* _What you need to do_: Write out a word-for-word repetition of the lines that come before the line containing "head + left" in the listing below, along with that line itself, omitting pictures.

* _Input data_:
*-*-*
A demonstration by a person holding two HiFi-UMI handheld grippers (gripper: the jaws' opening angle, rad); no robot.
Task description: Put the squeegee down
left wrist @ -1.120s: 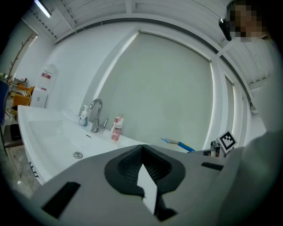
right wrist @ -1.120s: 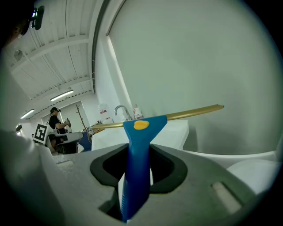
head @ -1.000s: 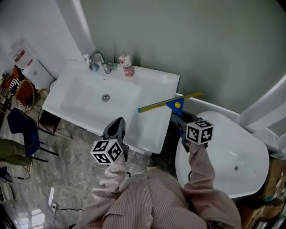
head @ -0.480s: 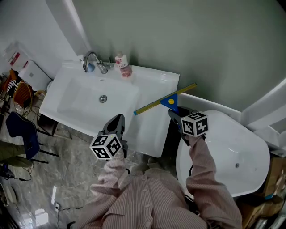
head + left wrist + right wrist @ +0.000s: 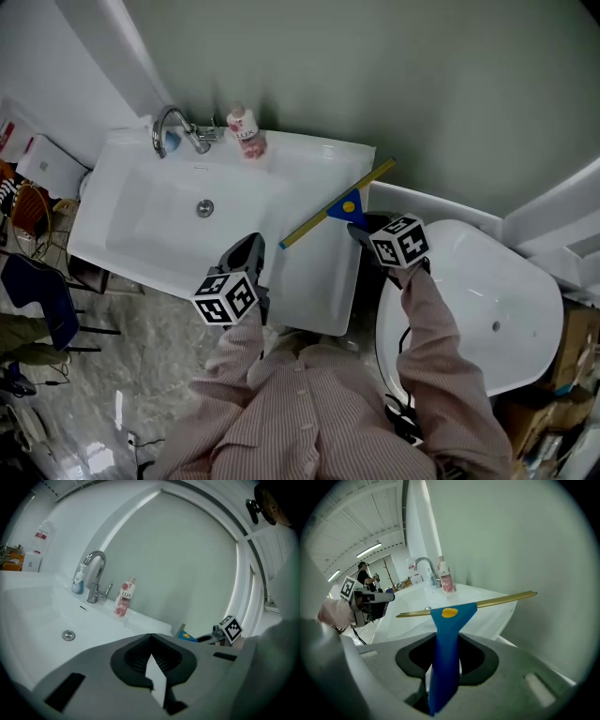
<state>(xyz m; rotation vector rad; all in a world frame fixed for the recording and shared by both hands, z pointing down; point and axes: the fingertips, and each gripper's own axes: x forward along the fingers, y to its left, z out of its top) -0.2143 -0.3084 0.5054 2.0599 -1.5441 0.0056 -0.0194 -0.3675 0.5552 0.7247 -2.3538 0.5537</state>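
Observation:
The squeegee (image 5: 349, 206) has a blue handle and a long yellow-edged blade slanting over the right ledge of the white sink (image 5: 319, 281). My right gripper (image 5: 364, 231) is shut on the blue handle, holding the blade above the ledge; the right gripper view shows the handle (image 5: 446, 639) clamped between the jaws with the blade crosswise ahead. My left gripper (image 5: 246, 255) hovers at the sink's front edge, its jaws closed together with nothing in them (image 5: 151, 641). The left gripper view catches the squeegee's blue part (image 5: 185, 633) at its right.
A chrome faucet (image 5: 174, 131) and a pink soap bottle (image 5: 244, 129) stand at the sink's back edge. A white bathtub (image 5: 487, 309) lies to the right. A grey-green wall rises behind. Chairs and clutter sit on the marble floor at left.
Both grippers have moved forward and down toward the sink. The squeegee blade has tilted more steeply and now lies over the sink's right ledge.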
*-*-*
* _Written response_:
A demonstration by a person holding two HiFi-UMI handheld grippers (gripper: the jaws' opening angle, rad); no robot.
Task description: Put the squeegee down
left wrist @ -1.120s: 
right wrist @ -1.120s: 
head @ -1.000s: 
head @ -0.480s: 
head + left wrist + right wrist @ +0.000s: 

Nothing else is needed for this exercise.